Work order: Scan the entries below for "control" and copy each line that holds it.

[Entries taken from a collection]
______________________________
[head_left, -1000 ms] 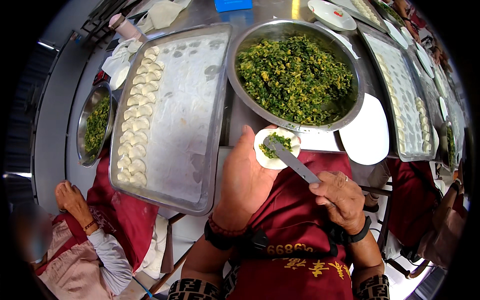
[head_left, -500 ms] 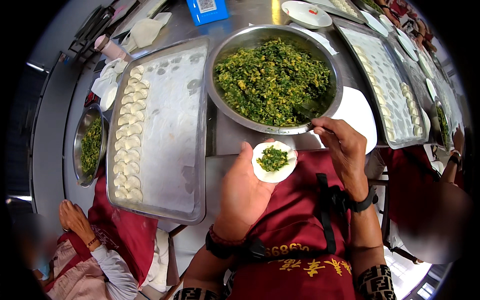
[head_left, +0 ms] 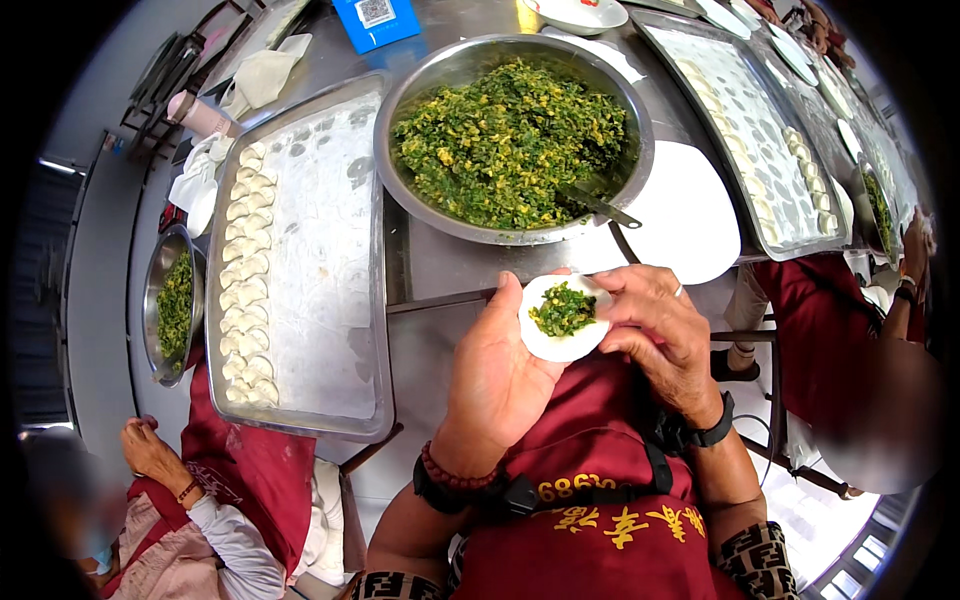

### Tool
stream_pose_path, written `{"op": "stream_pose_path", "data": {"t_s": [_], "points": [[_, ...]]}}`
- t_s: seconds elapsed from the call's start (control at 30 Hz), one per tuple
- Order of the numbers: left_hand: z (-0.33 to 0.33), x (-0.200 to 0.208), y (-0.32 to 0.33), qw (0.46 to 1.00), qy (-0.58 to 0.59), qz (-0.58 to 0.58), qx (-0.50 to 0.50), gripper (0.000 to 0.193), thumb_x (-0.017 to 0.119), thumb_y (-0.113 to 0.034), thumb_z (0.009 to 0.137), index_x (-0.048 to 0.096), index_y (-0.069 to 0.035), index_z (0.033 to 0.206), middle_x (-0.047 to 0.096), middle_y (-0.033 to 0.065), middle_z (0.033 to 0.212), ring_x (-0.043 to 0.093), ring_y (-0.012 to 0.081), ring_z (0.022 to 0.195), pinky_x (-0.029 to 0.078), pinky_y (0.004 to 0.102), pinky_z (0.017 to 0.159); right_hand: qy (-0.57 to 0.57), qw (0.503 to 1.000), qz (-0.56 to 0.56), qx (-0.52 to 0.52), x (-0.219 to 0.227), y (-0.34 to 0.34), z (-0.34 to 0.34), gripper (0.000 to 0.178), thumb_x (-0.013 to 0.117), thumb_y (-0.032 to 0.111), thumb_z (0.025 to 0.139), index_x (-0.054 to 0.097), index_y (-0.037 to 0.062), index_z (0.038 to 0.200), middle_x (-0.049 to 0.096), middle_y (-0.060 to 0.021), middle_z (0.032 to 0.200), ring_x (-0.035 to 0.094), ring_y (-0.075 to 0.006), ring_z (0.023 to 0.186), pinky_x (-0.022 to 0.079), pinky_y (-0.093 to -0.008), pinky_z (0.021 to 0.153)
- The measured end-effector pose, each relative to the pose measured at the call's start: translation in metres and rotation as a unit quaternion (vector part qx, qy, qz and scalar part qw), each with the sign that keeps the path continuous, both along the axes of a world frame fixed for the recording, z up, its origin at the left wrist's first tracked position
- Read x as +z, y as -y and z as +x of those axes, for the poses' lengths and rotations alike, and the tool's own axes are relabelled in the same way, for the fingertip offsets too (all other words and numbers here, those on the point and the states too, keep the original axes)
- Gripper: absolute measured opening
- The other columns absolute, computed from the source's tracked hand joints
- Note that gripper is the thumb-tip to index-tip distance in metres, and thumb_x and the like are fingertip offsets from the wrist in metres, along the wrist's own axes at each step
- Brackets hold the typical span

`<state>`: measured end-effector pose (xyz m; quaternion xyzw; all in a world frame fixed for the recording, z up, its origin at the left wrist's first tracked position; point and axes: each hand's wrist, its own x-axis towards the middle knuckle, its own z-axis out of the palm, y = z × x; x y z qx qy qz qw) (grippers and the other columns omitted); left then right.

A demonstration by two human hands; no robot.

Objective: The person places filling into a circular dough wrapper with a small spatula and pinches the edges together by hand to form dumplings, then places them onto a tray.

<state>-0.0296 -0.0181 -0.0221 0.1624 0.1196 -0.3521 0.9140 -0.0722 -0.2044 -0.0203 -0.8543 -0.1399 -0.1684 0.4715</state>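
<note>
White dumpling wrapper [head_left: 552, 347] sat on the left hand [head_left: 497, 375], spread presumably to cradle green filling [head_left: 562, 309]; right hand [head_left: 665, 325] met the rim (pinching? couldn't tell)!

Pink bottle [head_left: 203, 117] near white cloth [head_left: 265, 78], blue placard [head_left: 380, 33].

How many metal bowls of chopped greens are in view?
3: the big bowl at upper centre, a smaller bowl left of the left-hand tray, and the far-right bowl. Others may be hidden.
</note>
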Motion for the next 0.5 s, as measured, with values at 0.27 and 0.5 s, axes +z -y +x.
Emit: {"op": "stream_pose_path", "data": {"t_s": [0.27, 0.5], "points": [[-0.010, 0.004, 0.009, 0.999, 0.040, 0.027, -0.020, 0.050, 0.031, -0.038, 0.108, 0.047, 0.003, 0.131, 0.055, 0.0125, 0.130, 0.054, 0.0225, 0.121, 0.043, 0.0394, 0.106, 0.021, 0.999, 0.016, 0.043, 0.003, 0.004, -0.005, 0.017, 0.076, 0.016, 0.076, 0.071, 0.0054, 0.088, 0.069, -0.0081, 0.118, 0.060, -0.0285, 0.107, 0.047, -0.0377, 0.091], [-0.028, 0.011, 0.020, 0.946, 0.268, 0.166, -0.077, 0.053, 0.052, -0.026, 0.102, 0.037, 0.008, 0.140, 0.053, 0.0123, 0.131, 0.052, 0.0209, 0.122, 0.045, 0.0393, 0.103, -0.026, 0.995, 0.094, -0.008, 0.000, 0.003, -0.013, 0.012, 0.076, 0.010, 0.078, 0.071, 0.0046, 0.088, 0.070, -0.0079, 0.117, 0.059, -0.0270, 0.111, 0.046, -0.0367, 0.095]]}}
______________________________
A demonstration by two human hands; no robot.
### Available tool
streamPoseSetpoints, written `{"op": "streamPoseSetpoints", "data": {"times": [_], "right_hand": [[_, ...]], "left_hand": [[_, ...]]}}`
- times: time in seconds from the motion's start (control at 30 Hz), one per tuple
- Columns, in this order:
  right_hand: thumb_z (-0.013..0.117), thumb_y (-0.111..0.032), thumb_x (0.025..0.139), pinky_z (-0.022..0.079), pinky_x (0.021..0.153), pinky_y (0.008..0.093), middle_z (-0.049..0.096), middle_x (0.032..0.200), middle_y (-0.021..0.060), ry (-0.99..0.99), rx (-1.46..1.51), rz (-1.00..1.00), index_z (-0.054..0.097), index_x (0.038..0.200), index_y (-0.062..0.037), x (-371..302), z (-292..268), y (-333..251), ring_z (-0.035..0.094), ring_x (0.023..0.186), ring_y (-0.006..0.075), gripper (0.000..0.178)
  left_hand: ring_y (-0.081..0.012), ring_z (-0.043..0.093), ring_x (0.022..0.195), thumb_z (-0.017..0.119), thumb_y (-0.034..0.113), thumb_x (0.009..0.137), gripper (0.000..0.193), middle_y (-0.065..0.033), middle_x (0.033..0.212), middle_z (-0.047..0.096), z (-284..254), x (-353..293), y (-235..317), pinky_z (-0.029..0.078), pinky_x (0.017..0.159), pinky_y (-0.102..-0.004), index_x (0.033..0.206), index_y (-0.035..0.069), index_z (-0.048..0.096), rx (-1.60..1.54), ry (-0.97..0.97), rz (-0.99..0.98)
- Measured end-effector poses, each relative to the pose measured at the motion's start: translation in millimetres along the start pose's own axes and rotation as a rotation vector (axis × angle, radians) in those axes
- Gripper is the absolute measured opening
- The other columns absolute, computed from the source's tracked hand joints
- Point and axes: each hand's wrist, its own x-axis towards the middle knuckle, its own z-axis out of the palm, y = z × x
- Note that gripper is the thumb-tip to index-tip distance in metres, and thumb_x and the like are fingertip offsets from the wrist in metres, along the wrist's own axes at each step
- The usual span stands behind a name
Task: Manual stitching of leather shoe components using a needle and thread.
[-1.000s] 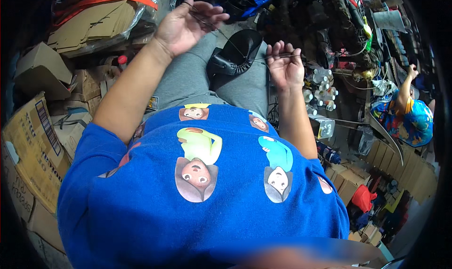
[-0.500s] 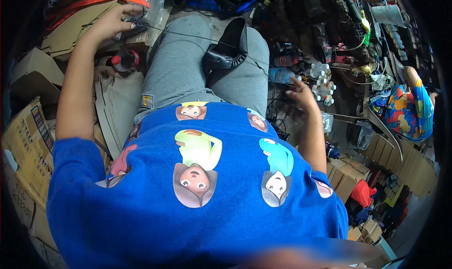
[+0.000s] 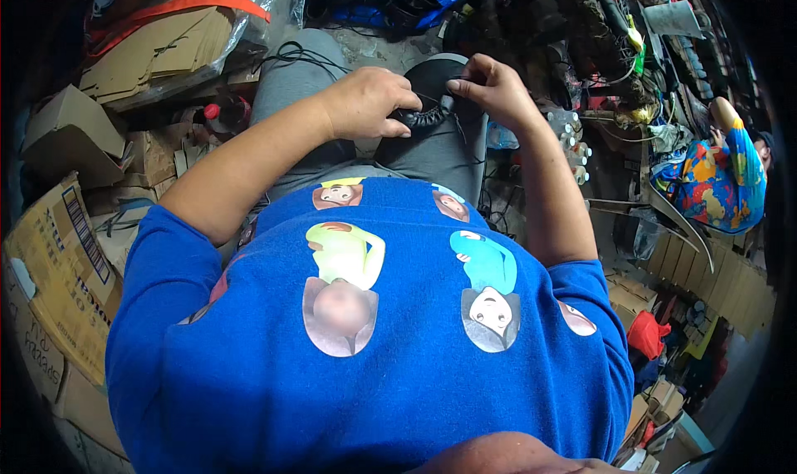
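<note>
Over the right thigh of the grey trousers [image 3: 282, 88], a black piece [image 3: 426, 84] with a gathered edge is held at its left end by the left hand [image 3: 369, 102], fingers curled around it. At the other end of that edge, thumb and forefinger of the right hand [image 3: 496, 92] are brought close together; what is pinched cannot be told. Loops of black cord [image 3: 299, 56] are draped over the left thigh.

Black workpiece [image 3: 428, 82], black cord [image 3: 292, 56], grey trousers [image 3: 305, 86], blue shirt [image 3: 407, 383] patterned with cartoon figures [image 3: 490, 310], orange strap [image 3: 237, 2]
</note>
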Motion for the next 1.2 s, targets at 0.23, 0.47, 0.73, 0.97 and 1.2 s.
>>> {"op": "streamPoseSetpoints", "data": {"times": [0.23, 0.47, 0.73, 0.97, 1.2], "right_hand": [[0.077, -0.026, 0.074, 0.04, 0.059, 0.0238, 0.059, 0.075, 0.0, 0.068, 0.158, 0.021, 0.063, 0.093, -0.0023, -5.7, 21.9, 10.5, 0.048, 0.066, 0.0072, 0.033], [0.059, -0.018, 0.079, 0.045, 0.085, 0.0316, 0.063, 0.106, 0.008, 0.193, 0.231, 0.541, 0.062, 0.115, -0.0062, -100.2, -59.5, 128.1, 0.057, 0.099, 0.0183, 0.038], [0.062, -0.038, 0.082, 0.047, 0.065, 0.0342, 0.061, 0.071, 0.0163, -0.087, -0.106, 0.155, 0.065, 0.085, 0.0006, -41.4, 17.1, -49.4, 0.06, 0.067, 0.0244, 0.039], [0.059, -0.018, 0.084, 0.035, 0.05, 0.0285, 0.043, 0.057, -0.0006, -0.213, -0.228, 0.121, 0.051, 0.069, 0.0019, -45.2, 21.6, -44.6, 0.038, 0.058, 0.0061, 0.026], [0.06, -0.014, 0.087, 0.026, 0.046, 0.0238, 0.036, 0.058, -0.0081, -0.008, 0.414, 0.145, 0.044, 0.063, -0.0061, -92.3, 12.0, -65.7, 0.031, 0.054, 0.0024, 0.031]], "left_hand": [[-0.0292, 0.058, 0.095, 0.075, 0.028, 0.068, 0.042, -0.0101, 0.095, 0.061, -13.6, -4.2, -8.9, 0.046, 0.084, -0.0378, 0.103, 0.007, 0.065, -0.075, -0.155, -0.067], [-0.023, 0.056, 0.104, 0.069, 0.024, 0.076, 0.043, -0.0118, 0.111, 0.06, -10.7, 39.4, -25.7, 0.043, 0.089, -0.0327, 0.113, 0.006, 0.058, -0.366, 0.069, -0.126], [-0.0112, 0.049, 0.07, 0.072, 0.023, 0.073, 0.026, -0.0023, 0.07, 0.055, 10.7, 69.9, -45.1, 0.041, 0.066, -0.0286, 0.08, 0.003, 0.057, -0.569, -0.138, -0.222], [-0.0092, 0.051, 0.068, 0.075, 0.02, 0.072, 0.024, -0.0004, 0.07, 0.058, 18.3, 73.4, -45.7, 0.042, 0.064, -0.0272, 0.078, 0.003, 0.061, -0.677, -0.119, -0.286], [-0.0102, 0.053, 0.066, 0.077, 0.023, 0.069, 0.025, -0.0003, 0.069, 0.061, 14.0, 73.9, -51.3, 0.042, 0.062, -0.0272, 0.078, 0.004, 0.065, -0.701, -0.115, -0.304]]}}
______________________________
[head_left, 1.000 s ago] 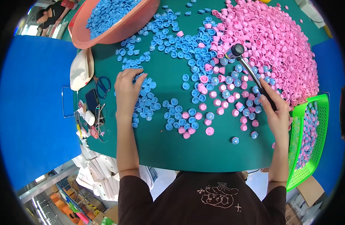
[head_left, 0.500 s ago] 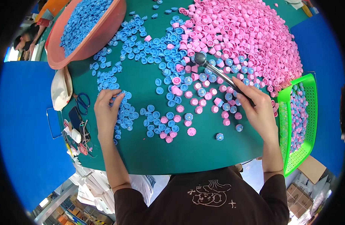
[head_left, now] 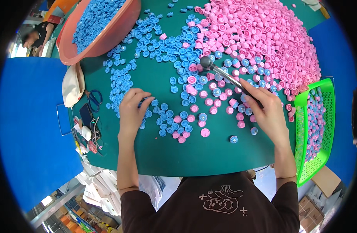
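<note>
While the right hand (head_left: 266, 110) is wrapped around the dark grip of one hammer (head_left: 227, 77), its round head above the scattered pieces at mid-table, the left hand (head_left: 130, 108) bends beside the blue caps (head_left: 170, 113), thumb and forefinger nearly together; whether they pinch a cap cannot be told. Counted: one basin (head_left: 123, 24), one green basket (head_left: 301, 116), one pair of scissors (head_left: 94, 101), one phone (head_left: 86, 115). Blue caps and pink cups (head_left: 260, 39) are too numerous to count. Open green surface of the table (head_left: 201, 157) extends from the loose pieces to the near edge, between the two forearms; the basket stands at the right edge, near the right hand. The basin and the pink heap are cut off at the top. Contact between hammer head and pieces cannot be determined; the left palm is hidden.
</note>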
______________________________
Task solution:
- t_s: seconds elapsed from the call's start (control at 30 Hz), one per tuple
- times: time in seconds from the motion's start (control at 30 Hz), one per tuple

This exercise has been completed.